浦賀港ではかつて造船所もあり、タンカーの進水式が盛大に行われたという。
よく覚えている浦賀の有名な史跡、東渡船の乗り場近くの舟宿「徳田屋」跡。
…………嘉永6(1853)年、黒船4隻が浦賀へ来航した時、
吉田松陰24歳は、ただちに江戸から浦賀へ急行した。
おそらく佐久間象山もいっしょだったか。
二人は黒船の巨大さに感動、かつ恐怖したに違いない。
「あれが異国の船か!」
「攘夷などといってはおられぬ…!」
「象山先生、私は異国へ行ってみたい!」
松陰と象山は一睡もせずに語り明かしたであろうその地がここ徳田屋。
浦賀湾の突端にあった旅館跡。
これはかつて撮った写真、碑が立っていたけどなぁ。
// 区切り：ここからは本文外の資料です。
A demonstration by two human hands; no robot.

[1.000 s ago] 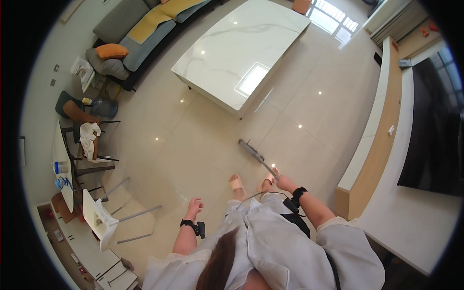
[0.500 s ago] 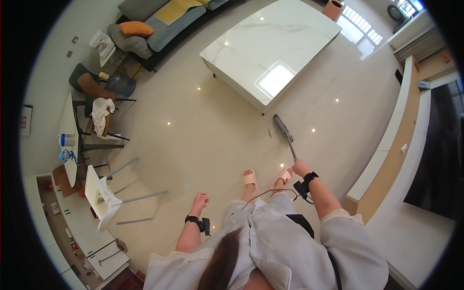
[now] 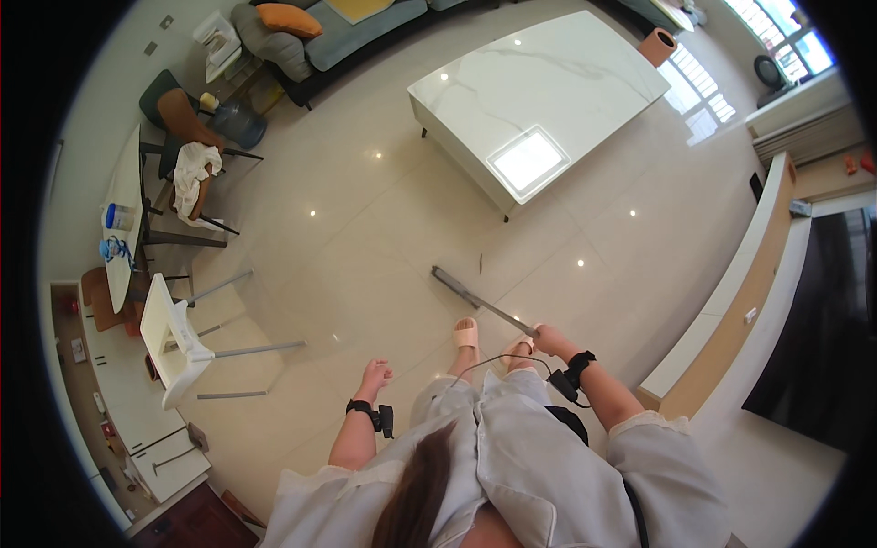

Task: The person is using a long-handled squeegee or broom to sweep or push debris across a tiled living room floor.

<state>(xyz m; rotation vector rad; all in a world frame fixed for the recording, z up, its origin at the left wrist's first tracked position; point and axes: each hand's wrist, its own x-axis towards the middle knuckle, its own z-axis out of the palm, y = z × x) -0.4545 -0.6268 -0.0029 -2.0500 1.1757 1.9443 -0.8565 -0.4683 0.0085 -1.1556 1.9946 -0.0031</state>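
Observation:
My right hand point(image 3: 548, 340) is closed around the grey handle of a long floor broom point(image 3: 452, 285). Its dark, narrow head lies on the glossy tiles, ahead and to the left of my feet. A thin dark streak point(image 3: 480, 263) shows on the floor just beyond the head; I cannot tell whether it is debris or a mark. Nothing is in my left hand point(image 3: 375, 375), which hangs at my left side with loosely bent fingers. Both wrists wear black straps with small devices. Pink slippers point(image 3: 466, 334) are on my feet.
A white marble-topped coffee table point(image 3: 548, 100) stands ahead, with a grey sofa point(image 3: 365, 36) behind it. At left are a white high chair point(image 3: 174, 342), brown chairs, a dining table point(image 3: 123, 196) and a water jug point(image 3: 239, 126). A long low cabinet point(image 3: 722, 301) runs along the right.
The broom head has swept left and nearer to my feet, its handle now slanting more. My right hand has moved slightly left and down. My left hand still hangs at my side.

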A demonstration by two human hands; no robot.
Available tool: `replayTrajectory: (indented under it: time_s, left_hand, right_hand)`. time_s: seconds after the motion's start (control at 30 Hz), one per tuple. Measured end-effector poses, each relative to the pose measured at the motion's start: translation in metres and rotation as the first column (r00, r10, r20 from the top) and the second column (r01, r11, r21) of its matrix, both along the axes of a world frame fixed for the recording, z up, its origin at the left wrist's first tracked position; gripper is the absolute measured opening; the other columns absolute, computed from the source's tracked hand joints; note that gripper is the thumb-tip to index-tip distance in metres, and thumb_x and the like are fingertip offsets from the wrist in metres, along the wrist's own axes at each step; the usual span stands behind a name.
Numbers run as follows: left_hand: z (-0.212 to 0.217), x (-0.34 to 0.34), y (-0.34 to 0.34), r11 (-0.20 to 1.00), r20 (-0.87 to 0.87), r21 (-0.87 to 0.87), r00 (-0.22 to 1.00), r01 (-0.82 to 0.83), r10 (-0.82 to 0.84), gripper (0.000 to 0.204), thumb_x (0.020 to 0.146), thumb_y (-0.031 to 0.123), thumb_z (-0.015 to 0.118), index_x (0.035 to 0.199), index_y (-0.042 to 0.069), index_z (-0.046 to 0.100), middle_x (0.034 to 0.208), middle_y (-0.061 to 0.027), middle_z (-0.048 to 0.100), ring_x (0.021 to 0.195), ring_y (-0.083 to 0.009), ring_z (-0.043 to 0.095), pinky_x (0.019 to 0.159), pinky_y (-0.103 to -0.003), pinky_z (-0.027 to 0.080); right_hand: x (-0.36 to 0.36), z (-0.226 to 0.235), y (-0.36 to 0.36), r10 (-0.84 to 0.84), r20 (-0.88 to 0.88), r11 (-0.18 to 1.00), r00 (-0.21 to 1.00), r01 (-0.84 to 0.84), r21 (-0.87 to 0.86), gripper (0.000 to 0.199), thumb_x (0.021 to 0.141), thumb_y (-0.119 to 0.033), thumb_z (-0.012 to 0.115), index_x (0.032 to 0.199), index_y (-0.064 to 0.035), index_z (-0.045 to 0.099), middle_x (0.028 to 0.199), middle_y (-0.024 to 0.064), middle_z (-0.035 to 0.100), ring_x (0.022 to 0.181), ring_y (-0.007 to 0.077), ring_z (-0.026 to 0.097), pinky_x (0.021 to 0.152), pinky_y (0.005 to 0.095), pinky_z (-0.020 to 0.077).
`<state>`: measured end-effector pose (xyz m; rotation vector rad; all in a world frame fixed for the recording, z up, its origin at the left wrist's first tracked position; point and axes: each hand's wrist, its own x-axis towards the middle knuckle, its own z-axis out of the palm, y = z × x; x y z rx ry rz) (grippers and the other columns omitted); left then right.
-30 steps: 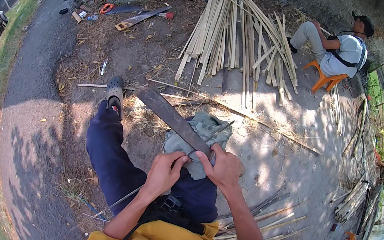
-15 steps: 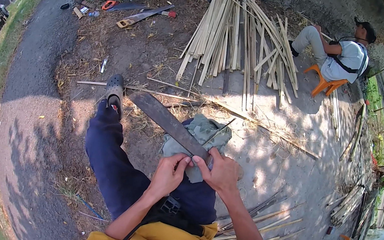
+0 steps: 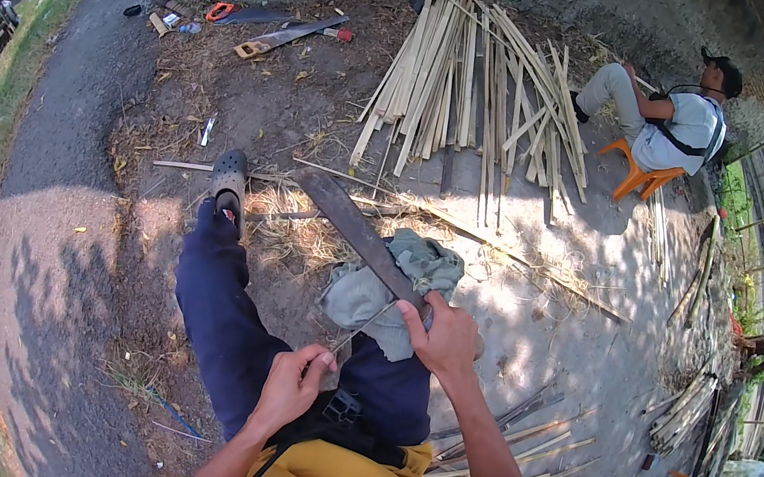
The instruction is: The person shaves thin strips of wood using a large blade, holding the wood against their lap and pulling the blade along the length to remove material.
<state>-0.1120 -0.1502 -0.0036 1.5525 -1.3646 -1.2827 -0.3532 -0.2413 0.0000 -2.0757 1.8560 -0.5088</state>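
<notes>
My right hand (image 3: pixel 442 338) is closed around the handle end of a machete (image 3: pixel 358 232), whose broad dark blade slants up and to the left. My left hand (image 3: pixel 292 387) pinches the near end of a thin bamboo strip (image 3: pixel 352 339). From there the strip runs up to the right and passes at the blade close to my right hand; its far part is hidden. A grey-green cloth (image 3: pixel 357 297) lies over my leg beneath the blade. The handle itself is mostly covered by my fingers.
A pile of pale strips (image 3: pixel 444 77) lies ahead. Another person (image 3: pixel 679 127) sits on an orange stool (image 3: pixel 637 177) at far right. Two handsaws, one a wooden-handled saw (image 3: pixel 285 35), lie at far left. More strips (image 3: pixel 526 465) are beside me on the right.
My left hand has moved down and left, away from my right hand, with the strip now stretching between them. The machete has shifted slightly right.
</notes>
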Motion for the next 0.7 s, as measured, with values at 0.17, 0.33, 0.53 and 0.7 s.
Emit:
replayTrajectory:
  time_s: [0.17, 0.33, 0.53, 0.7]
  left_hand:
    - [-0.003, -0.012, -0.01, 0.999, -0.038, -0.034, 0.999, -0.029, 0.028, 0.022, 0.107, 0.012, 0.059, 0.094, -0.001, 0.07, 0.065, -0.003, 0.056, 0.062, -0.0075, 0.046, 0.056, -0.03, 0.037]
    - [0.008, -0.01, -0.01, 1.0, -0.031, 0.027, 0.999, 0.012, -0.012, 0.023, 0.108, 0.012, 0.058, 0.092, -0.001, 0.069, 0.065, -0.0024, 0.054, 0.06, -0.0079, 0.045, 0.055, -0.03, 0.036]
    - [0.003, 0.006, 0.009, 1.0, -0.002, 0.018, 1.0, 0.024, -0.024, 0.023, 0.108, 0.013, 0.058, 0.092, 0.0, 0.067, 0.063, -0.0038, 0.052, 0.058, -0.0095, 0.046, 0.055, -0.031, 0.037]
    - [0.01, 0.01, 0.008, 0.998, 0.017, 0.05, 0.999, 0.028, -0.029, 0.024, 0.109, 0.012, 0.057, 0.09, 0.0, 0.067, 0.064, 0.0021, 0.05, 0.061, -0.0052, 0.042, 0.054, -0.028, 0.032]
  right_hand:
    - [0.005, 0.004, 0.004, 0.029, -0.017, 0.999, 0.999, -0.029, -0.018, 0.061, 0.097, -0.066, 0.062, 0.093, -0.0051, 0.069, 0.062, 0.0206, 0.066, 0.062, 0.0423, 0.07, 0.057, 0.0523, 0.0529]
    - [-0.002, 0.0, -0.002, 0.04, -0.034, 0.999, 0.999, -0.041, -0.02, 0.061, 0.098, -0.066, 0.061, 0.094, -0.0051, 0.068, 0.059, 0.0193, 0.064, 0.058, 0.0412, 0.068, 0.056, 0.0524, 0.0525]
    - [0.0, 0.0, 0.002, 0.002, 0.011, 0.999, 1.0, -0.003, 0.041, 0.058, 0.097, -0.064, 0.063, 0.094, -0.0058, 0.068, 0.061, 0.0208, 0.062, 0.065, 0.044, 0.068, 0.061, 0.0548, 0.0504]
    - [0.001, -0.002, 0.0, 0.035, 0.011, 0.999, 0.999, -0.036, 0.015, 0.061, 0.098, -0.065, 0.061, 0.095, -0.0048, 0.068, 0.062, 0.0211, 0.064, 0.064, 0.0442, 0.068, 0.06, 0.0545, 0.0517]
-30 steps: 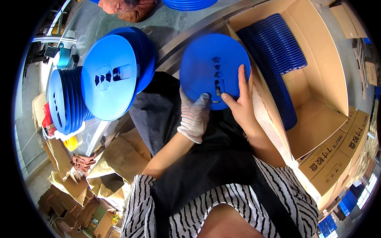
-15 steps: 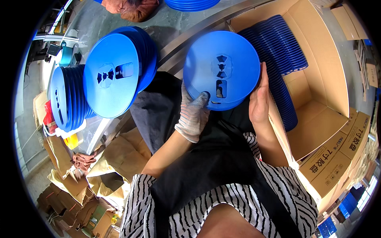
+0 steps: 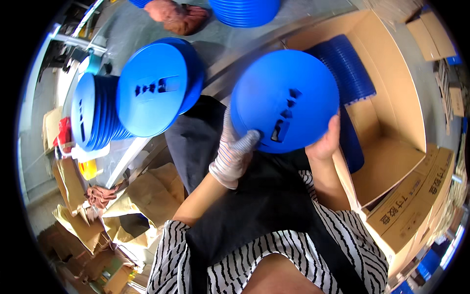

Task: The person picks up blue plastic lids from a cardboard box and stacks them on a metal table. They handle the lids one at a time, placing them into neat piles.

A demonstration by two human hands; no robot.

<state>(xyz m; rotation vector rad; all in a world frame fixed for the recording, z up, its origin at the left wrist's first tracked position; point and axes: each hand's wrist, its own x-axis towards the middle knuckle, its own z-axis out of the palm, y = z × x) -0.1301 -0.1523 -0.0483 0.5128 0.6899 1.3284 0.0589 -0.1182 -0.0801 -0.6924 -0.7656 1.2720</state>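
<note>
In front of me I hold a round blue plastic reel, its face with cut-out slots turned up toward me. My left hand, in a striped knit glove, closes on its lower left edge, the dark thumb tip on the face. My bare right hand grips the lower right rim, with some fingers hidden behind it. Whether more than one reel is in my hands, I cannot tell. To the left, a tilted stack of blue reels leans beside a row of reels on edge.
An open cardboard box at the right contains rows of blue reels. Printed cartons lie beside it. At the far side are another reel stack and a brown cloth. Paper sacks lie lower left.
The reel in my hands has come slightly closer and to the right, turning a little. My right hand has shifted from lying flat along the rim to gripping it. The whole view has shifted slightly.
</note>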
当時。
今は建物があるだけだが、昭和の初期までは旅館業をやっていたようだ。
以前は館跡前の石碑に、
「吉田松陰佐久間象山相会処(徳田屋跡)」
と刻まれていた。
ところで、この徳田屋旅館はすごい!
何がすごいかっていうと、この宿に草鞋を脱いだ面々がすごい!
まず、佐久間象山と吉田松陰。
二人は黒船を直接見ようとこの宿にやってきて会ったという。
それより2年前には、象山は弟子の「米百俵」で有名な小林虎三郎をともなって来ている。
同じ年、松陰は友人の熊本藩士で、後に池田屋で新選組に惨殺された宮部鼎蔵とともに泊まっている。
徳田屋の開業がいつかは定かでないが、1700年代の終わりごろ、老中・松平定信が沿岸の視察でやってきて泊まった記録があるという。
また1853年には、浮世絵師の歌川広重が。
あの桂小五郎、後の木戸孝允も草鞋を脱いだという。
こうして徳田屋に泊まった数多くの人々が、ここから世界に目を広げていったということか。
上手に保存されるといいが、石碑がなくなっていることが気がかり。
さて最大の浦賀へ来た目的を果たさねば。
まず義弟と久々に会って、近くの乗誓寺へ。
義父母の墓に本当に久しぶりに額づく。
しばらくぶりの再会で、義弟夫婦と長く談笑、安曇野にぜひぜひと誘って、安曇野米をどっさり?渡して。